■ SUPPLIED INFORMATION

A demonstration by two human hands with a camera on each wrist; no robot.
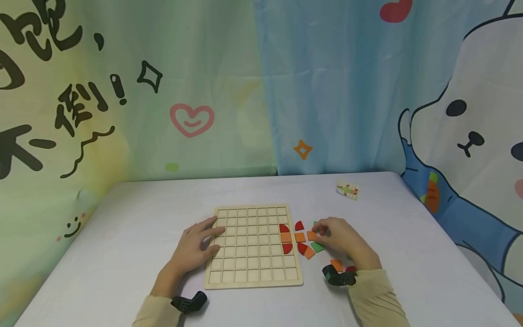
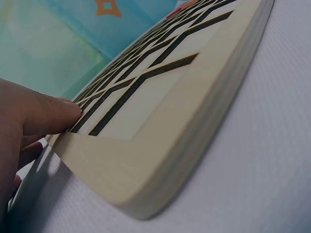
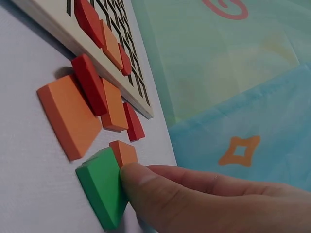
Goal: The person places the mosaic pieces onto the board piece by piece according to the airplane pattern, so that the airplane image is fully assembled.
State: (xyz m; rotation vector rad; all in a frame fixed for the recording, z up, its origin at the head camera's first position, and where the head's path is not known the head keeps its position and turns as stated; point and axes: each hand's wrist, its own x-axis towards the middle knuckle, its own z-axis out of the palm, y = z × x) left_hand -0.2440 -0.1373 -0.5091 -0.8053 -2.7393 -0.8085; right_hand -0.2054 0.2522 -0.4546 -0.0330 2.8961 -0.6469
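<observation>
A wooden grid board (image 1: 249, 284) lies flat on the white table. My left hand (image 1: 196, 245) rests at its left edge, fingers spread and fingertips over the rim; the left wrist view shows the thumb (image 2: 53, 111) on the frame. In the board's right column sit a red piece (image 1: 283, 228), an orange square (image 1: 285, 237) and another red piece (image 1: 287, 248). Right of the board, my right hand (image 1: 339, 234) pinches an orange square block (image 3: 124, 151) between thumb and fingers, close behind a green block (image 3: 104, 187). The fingers hide part of the orange block.
Loose red (image 1: 299, 225) and orange (image 1: 300, 237) pieces lie along the board's right side. Another orange square (image 1: 337, 265) and a red piece (image 1: 350, 269) are by the right wrist. A small patterned card (image 1: 347, 190) lies at the back right. A printed curtain (image 1: 212, 150) hangs behind.
</observation>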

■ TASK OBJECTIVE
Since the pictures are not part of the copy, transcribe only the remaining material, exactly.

■ YOUR SOLUTION
A demonstration by two human hands with a camera on each wrist; no robot.
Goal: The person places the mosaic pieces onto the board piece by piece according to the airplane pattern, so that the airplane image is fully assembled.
State: (xyz m; rotation vector rad; all in a frame fixed for the recording, z up, its origin at the head camera's first position, and where the head's path is not known the head keeps its position and turns as stated; point and axes: each hand's wrist, its own x-axis towards the middle knuckle, its own z-axis out of the palm, y = z × x) left_hand -0.2440 -0.1373 -0.5091 -0.8053 -2.7393 -0.8085; right_hand -0.2054 0.2522 -0.4546 -0.0330 2.8961 -0.6469
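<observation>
A wooden grid board (image 1: 249, 284) lies flat on the white table. My left hand (image 1: 196, 245) rests at its left edge, fingers spread and fingertips over the rim; the left wrist view shows the thumb (image 2: 53, 111) on the frame. In the board's right column sit a red piece (image 1: 283, 228), an orange square (image 1: 285, 237) and another red piece (image 1: 287, 248). Right of the board, my right hand (image 1: 339, 234) pinches an orange square block (image 3: 124, 151) between thumb and fingers, close behind a green block (image 3: 104, 187). The fingers hide part of the orange block.
Loose red (image 1: 299, 225) and orange (image 1: 300, 237) pieces lie along the board's right side. Another orange square (image 1: 337, 265) and a red piece (image 1: 350, 269) are by the right wrist. A small patterned card (image 1: 347, 190) lies at the back right. A printed curtain (image 1: 212, 150) hangs behind.
</observation>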

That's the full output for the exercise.